● **WHAT TO DO**
Without omitting anything, copy the data exactly.
= = = = =
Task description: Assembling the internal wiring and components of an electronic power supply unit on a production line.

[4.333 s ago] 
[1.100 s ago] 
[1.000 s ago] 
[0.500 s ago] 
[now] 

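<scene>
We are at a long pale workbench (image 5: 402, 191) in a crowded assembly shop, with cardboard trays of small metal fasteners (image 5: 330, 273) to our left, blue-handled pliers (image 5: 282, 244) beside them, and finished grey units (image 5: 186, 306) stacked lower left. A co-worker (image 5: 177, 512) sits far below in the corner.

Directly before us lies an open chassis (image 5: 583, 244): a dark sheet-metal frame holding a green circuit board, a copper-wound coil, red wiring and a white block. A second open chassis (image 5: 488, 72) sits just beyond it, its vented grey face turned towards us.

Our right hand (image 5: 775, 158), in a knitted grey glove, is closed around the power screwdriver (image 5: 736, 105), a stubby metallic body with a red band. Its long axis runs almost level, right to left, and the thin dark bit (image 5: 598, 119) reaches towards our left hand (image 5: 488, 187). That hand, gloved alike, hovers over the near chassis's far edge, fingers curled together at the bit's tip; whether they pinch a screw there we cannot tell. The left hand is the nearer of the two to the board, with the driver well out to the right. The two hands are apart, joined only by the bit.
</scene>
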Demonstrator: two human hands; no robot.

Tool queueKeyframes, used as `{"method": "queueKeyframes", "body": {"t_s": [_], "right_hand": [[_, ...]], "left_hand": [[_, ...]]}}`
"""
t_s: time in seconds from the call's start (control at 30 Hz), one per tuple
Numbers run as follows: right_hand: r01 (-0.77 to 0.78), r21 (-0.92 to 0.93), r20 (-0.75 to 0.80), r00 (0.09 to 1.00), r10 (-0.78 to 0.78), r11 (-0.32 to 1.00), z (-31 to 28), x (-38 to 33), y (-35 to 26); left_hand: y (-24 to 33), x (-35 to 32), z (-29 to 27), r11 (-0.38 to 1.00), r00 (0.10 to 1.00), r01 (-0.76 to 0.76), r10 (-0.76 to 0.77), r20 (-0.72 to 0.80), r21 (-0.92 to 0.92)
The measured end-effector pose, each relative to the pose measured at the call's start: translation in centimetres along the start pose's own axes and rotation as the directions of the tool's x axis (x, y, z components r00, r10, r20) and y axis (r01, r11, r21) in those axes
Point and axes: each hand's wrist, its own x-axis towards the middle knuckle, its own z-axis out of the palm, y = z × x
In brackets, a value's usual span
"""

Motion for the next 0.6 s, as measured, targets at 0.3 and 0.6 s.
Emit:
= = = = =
● **ANSWER**
Task description: Assembling the internal wiring and components of an electronic power supply unit on a production line.

[4.333 s ago] 
[1.100 s ago] 
[1.000 s ago] 
[0.500 s ago] 
[now] 

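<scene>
We are at a long pale workbench (image 5: 402, 191) in a crowded assembly shop, with cardboard trays of small metal fasteners (image 5: 330, 273) to our left, blue-handled pliers (image 5: 282, 244) beside them, and finished grey units (image 5: 186, 306) stacked lower left. A co-worker (image 5: 177, 512) sits far below in the corner.

Directly before us lies an open chassis (image 5: 583, 244): a dark sheet-metal frame holding a green circuit board, a copper-wound coil, red wiring and a white block. A second open chassis (image 5: 488, 72) sits just beyond it, its vented grey face turned towards us.

Our right hand (image 5: 775, 158), in a knitted grey glove, is closed around the power screwdriver (image 5: 736, 105), a stubby metallic body with a red band. Its long axis runs almost level, right to left, and the thin dark bit (image 5: 598, 119) reaches towards our left hand (image 5: 488, 187). That hand, gloved alike, hovers over the near chassis's far edge, fingers curled together at the bit's tip; whether they pinch a screw there we cannot tell. The left hand is the nearer of the two to the board, with the driver well out to the right. The two hands are apart, joined only by the bit.
</scene>
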Demonstrator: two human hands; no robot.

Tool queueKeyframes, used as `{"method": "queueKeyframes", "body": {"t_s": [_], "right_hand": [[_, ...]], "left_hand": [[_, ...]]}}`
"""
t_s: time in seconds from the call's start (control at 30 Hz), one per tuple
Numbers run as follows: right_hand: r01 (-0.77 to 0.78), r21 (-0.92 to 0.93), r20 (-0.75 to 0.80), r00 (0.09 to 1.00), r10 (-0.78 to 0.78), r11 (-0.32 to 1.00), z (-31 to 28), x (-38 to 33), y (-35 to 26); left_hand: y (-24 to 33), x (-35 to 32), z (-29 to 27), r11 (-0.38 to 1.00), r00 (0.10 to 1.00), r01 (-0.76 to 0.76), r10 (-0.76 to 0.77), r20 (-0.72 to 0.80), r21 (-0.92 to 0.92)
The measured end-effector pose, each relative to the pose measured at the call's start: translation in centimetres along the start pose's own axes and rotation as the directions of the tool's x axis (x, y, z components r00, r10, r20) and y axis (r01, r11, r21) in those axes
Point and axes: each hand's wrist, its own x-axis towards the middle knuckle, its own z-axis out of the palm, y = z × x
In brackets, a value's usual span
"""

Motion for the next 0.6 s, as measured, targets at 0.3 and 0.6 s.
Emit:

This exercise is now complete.